The answer must consist of every line below that contains the word "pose".

^^^^

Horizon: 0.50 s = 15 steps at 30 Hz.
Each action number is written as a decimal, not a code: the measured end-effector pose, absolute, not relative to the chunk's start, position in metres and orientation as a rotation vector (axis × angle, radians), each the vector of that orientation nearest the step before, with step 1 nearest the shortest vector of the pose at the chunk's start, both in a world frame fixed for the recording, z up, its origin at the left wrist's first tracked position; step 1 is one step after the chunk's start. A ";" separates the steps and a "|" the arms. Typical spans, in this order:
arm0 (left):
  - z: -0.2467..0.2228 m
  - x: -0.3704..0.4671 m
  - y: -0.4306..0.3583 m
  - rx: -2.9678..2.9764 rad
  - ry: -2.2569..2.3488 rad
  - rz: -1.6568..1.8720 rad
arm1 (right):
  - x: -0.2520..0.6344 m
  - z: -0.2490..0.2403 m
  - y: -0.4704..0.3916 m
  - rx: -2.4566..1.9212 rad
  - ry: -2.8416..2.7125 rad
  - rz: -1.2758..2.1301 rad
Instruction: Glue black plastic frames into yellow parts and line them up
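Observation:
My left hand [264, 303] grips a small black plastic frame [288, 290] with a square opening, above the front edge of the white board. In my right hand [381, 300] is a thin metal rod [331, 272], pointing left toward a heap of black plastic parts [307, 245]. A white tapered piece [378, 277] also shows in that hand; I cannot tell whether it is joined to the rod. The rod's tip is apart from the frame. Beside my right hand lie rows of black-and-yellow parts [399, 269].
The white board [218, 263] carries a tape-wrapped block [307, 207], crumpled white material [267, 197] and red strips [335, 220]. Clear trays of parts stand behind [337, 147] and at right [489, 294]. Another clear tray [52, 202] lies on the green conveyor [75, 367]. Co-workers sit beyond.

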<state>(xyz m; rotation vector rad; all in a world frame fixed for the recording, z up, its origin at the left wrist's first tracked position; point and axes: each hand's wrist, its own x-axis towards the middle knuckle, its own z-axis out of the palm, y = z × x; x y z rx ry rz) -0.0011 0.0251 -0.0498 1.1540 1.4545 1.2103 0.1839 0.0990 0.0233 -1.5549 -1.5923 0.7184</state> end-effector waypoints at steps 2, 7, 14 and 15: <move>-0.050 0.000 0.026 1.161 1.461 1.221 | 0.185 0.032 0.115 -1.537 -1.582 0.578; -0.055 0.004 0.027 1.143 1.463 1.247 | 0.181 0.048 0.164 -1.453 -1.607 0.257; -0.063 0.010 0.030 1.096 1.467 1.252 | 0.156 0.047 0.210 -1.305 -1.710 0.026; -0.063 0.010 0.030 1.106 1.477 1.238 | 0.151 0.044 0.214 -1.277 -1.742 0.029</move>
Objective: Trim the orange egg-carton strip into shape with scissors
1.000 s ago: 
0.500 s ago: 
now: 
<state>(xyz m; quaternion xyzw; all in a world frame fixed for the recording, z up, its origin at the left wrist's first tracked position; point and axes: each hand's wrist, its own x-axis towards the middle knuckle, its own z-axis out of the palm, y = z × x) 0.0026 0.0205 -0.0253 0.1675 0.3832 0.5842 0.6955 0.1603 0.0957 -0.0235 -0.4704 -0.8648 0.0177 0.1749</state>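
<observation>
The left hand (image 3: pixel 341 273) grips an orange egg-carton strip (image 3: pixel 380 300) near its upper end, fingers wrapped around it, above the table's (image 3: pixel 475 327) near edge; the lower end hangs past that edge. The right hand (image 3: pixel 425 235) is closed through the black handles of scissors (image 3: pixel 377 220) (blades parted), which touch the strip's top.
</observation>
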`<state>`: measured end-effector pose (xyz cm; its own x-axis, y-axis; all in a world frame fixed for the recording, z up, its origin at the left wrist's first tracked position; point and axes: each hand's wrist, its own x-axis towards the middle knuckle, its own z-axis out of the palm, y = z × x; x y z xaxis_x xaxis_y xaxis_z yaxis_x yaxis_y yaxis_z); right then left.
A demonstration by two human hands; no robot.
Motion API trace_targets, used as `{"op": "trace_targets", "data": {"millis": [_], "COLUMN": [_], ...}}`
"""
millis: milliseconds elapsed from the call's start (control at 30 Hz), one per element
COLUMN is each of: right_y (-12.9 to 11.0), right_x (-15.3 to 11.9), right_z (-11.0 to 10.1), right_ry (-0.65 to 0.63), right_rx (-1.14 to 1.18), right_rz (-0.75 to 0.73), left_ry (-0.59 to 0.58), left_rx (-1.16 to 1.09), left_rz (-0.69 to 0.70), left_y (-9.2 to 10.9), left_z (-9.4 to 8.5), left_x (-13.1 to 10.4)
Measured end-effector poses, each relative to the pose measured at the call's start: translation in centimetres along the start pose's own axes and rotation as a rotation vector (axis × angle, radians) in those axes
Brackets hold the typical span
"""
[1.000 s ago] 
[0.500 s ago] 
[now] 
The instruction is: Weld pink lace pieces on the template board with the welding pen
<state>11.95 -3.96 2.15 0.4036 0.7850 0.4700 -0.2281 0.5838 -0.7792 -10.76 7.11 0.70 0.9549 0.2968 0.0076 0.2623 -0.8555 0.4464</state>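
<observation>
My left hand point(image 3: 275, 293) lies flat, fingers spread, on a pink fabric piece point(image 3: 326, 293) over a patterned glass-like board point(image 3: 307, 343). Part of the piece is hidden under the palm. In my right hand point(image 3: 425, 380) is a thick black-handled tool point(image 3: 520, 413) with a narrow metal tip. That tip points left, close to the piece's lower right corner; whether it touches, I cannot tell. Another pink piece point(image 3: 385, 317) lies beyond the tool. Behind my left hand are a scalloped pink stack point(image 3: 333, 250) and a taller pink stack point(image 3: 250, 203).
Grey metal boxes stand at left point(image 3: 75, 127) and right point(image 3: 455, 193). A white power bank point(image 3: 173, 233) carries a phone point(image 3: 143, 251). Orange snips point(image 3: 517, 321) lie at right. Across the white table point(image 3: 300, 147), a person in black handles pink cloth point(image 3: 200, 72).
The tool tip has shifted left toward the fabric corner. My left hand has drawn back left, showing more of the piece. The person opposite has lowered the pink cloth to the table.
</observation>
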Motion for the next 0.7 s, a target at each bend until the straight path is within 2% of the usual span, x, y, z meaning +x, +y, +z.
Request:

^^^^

PROBLEM SOLUTION:
Each action number is written as a decimal, not a code: the measured end-effector pose, absolute, not relative to the chunk's start, position in metres and orientation as a rotation vector (axis × angle, radians), each the vector of that orientation nearest the step before, with step 1 nearest the shortest vector of the pose at the chunk's start, both in a world frame fixed for the recording, z up, its origin at the left wrist's first tracked position; step 1 is one step after the chunk's start. A ";" separates the steps and a "|" the arms. Typical spans, in this order:
`<state>`: measured end-effector pose (xyz cm; its own x-axis, y-axis; all in a world frame fixed for the recording, z up, its origin at the left wrist's first tracked position; point and axes: each hand's wrist, its own x-axis towards the middle knuckle, its own z-axis out of the palm, y = z × x; x y z xaxis_x xaxis_y xaxis_z yaxis_x yaxis_y yaxis_z); right then left.
Measured end-effector poses, each relative to the pose measured at the call's start: translation in centimetres along the start pose's own axes and rotation as a rotation vector (axis × angle, radians) in those axes

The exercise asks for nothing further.